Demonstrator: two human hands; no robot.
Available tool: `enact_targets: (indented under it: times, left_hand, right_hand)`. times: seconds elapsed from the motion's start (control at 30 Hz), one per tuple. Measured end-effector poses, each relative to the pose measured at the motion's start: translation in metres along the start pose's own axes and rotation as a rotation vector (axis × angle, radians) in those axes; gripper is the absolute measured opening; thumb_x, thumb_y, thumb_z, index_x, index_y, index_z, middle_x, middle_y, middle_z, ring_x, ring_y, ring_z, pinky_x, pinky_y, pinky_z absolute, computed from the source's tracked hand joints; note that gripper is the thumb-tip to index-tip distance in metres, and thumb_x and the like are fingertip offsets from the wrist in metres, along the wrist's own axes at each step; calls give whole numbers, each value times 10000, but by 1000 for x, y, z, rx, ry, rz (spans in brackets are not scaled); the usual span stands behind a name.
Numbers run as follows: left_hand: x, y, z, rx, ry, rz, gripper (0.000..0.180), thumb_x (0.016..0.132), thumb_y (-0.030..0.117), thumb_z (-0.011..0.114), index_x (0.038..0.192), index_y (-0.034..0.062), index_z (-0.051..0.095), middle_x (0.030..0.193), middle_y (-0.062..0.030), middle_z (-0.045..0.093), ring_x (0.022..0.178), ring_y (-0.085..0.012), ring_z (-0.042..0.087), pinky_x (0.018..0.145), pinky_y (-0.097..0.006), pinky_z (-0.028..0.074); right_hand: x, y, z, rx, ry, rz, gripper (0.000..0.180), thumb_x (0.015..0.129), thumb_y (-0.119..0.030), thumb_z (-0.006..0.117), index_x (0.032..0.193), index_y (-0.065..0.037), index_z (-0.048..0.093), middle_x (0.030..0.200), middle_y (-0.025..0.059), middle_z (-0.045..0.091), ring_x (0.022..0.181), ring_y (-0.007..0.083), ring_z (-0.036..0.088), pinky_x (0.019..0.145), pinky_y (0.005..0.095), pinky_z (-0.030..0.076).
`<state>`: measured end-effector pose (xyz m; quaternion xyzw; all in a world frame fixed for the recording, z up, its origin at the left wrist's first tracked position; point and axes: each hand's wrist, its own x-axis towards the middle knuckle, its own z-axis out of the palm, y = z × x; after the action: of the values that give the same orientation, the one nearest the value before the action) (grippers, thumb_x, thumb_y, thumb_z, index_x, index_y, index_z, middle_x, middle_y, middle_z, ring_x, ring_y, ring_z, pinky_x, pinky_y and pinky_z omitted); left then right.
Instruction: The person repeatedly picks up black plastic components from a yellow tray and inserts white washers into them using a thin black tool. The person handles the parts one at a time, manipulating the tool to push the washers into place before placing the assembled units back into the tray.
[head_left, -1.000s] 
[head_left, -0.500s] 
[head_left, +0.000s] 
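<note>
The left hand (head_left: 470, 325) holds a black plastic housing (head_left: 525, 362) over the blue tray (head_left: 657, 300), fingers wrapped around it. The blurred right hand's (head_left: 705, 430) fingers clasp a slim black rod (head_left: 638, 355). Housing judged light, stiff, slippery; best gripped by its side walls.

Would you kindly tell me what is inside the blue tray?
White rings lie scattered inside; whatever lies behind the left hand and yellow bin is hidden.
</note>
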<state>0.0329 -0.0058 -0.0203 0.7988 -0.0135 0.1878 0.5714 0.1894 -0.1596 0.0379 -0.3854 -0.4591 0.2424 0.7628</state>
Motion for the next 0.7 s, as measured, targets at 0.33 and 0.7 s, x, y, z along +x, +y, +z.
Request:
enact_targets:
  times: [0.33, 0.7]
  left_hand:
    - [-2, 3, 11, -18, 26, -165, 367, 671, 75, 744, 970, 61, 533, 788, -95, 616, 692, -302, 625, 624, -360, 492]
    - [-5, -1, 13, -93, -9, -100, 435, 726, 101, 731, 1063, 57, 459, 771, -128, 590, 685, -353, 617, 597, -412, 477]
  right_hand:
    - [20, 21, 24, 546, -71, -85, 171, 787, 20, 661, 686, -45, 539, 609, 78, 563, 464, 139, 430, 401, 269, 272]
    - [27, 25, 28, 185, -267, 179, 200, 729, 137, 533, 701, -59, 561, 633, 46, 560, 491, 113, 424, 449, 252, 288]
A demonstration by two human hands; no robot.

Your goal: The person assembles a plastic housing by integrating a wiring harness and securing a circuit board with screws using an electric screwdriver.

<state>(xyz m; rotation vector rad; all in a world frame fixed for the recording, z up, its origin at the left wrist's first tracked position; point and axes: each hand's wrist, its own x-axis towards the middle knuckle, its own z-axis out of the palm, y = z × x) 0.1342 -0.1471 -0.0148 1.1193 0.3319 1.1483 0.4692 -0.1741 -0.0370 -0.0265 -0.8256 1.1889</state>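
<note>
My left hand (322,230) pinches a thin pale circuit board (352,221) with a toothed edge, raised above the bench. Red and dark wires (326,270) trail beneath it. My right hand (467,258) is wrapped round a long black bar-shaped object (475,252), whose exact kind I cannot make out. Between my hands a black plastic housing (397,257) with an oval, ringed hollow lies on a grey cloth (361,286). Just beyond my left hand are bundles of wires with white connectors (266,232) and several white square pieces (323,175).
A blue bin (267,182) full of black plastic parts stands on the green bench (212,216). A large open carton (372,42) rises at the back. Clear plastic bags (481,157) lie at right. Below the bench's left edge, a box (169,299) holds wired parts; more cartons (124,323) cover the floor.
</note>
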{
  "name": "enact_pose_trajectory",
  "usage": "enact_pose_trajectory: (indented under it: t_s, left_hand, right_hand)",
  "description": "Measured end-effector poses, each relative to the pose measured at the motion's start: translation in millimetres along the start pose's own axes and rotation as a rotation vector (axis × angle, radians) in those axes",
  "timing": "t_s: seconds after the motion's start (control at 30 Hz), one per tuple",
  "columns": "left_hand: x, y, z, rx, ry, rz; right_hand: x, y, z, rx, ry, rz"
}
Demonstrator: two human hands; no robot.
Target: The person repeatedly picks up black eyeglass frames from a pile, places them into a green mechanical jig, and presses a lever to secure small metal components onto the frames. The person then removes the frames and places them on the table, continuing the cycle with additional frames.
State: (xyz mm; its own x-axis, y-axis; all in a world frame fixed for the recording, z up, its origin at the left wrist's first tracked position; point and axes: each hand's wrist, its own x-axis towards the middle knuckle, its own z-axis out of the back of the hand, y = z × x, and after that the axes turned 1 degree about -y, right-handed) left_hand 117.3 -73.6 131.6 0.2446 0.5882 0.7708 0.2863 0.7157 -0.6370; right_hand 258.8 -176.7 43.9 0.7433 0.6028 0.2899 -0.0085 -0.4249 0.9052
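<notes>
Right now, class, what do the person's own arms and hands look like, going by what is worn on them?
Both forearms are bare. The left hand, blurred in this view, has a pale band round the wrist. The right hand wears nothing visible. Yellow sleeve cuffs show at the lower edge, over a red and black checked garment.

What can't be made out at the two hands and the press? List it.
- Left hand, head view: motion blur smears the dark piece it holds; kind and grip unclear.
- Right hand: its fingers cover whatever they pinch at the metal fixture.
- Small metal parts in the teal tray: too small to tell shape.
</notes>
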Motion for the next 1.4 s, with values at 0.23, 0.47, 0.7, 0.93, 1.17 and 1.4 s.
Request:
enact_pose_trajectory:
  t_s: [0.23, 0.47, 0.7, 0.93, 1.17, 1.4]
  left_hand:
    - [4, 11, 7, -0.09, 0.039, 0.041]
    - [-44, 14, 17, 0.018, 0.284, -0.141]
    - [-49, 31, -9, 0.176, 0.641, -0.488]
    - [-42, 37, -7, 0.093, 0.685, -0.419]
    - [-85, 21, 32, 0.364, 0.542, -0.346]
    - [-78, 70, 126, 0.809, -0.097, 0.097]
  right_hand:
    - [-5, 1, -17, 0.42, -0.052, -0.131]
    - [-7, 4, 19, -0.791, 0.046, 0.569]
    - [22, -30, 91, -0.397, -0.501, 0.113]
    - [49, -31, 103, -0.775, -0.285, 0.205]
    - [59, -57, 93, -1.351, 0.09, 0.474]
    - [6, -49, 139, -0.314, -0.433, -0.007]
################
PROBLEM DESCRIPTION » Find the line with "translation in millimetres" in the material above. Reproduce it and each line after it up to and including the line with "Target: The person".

RESULT BELOW »
  "description": "Measured end-effector poses, each relative to the pose measured at the motion's start: translation in millimetres along the start pose's own axes and rotation as a rotation vector (axis × angle, radians) in those axes",
  "timing": "t_s: seconds after the motion's start (control at 30 Hz), one per tuple",
  "columns": "left_hand: x, y, z, rx, ry, rz; right_hand: x, y, z, rx, ry, rz"
}
Demonstrator: two human hands; no robot.
Target: The person repeatedly picks up black eyeglass frames from a pile, places them into a green mechanical jig, and presses a lever to secure small metal components onto the frames. The person then removes the frames and places them on the table, continuing the cycle with additional frames.

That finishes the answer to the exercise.